Él tenía un punto de ombligo.
Ella una coma.
Hicieron una pausa en sus vidas sabiendo que algo diferente seguiría.
Y mandabas señales con balas de fogueo, sin comprender, que a cierta distancia podían resultar mortales.
Una vez que vi, la forma que tenían las palabras al salir de mis manos, hablar se volvió una forma de comunicación incompleta.
No es que tropecemos con la misma piedra una y otra vez.
Es que amamos la sensación de volar antes de caer.
Rompimos las reglas y el mundo quedó a nuestra medida.
El error está, quizá, en buscar a aquella persona que sea nuestra debilidad, en vez de a una que potencie nuestras fortalezas.
Espero que no nos volvamos a encontrar recordando que fuimos demasiado cobardes para demostrarle a la vida que no tenía razón.
Que hay ciertas tormentas que tarde o temprano nos encuentran.
Y que la única forma de librarnos de ellas es atravesarlas.
Quizá la amistad consista en tener a quién contar dónde escondemos nuestros pilares, por si un día nos llegamos a derrumbar.
Y nada podrá ya cambiar todo aquello, excepto la verdad, que es capaz de destruir la mentira más perfecta.
Nunca pudimos evitar, huir de tierra firme, de rutas seguras, de calas tranquilas y echar amarre en el centro del vendaval.
Le regaló la luna creciente, para que ella pudiera rellenar el hueco que faltaba.
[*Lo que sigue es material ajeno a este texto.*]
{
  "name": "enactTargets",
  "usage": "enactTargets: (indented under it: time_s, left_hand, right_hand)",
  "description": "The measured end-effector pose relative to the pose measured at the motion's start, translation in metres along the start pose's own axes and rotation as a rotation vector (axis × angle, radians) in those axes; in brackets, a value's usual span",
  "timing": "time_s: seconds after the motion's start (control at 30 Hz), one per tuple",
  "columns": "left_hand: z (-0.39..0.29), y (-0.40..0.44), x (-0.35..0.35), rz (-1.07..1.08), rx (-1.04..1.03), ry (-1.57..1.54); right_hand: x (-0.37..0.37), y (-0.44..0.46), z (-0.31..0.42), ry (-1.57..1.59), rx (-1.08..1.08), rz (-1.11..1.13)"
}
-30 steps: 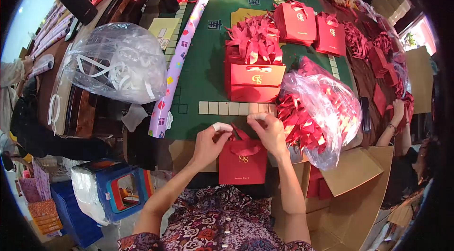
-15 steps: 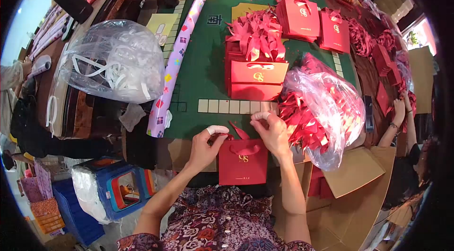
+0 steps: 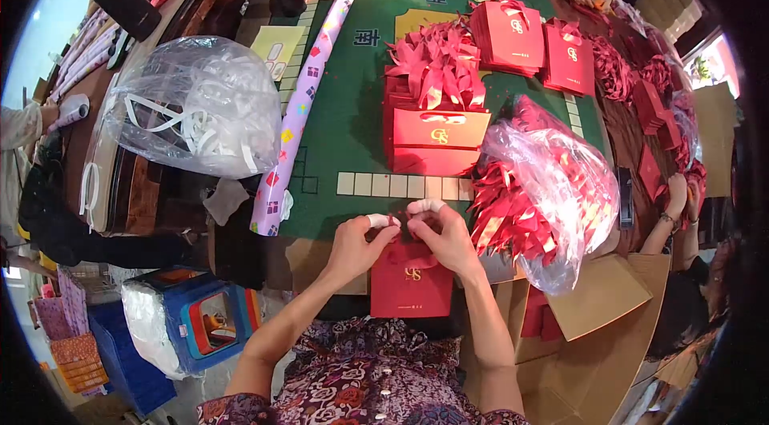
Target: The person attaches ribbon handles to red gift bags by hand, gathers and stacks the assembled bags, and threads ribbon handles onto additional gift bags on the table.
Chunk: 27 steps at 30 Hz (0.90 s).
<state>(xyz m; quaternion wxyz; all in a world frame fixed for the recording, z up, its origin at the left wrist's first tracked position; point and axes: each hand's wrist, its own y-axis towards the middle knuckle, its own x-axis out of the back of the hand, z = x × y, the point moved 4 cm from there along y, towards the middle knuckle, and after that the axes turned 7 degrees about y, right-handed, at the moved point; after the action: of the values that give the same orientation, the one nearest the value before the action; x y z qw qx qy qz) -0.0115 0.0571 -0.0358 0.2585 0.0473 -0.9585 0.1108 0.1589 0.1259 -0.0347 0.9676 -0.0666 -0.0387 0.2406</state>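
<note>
A red paper gift bag (image 3: 411,293) with gold lettering lies at the table's near edge, directly in front of me. Both hands meet over its top edge. My left hand (image 3: 360,247), with white tape round a finger, pinches a red ribbon (image 3: 404,221) at the bag's handle. From the other side my right hand (image 3: 445,239), also taped on one finger, has thumb and finger closed at the same ribbon. The fingers partly hide the ribbon. Right of my right hand sits a clear plastic bag (image 3: 553,193) full of red ribbons.
Finished-looking red bags (image 3: 439,140) with ribbons stand in a stack ahead, and more bag stacks (image 3: 513,36) lie behind. A patterned paper roll (image 3: 300,108) and a plastic bag of white straps (image 3: 196,108) are left. An open cardboard box (image 3: 601,329) stands right. Another person's hands (image 3: 677,194) work far right.
My right hand has moved left, close to my left hand. The ribbon tail that lay loose between them is now mostly hidden at the fingertips.
</note>
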Motion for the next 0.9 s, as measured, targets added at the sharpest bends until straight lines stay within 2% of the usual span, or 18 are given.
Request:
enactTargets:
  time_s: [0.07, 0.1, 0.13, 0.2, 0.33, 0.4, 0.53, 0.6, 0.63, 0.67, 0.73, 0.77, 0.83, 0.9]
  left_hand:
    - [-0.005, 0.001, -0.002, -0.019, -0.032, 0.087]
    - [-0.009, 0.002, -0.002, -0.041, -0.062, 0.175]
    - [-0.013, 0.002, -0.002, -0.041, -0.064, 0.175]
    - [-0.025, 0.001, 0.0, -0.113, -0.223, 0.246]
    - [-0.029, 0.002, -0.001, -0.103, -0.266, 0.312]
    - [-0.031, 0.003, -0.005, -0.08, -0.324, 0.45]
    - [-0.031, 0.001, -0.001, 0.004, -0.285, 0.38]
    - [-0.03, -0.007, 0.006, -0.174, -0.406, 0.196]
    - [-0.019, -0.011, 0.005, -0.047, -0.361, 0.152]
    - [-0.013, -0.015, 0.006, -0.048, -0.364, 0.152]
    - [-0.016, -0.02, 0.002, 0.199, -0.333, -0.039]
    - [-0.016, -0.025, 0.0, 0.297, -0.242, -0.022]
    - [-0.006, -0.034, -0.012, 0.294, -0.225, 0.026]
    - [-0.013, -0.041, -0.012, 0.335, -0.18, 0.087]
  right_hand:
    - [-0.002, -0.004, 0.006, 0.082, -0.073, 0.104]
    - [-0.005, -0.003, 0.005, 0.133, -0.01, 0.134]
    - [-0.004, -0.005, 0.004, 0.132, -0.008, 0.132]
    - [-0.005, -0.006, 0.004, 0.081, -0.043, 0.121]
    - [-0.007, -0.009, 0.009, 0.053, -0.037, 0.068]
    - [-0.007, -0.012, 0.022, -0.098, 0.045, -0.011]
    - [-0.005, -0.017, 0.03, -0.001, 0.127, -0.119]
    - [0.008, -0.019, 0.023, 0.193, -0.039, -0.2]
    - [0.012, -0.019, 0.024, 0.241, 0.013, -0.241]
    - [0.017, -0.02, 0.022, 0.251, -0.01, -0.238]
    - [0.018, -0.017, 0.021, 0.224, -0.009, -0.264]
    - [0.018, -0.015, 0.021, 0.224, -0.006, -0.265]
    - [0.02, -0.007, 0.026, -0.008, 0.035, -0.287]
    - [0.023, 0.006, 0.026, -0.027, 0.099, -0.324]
Así la vería llena cada noche de su vida.
En esta historia el villano es el tiempo, imposible de derrotar.
Se lleva todos los momentos y cada vez es más difícil recordar.
Con la historia, ocurrió como con las cerillas: Millones tuvieron que perder la cabeza para poder arrojar un poco de luz.
Porque hay secretos a voces que es mejor mantener en silencio, no sea que un acto de valentía acabe por desencadenar un incendio.
Y si era cierto que el primer beso de amor daba la vida, no era de extrañar que el último lo diera la mismísima muerte.
Para ser la mejor tendrás que saber escribir cosas alegres incluso cuando estes triste. Y con escribir, me refiero a vivir.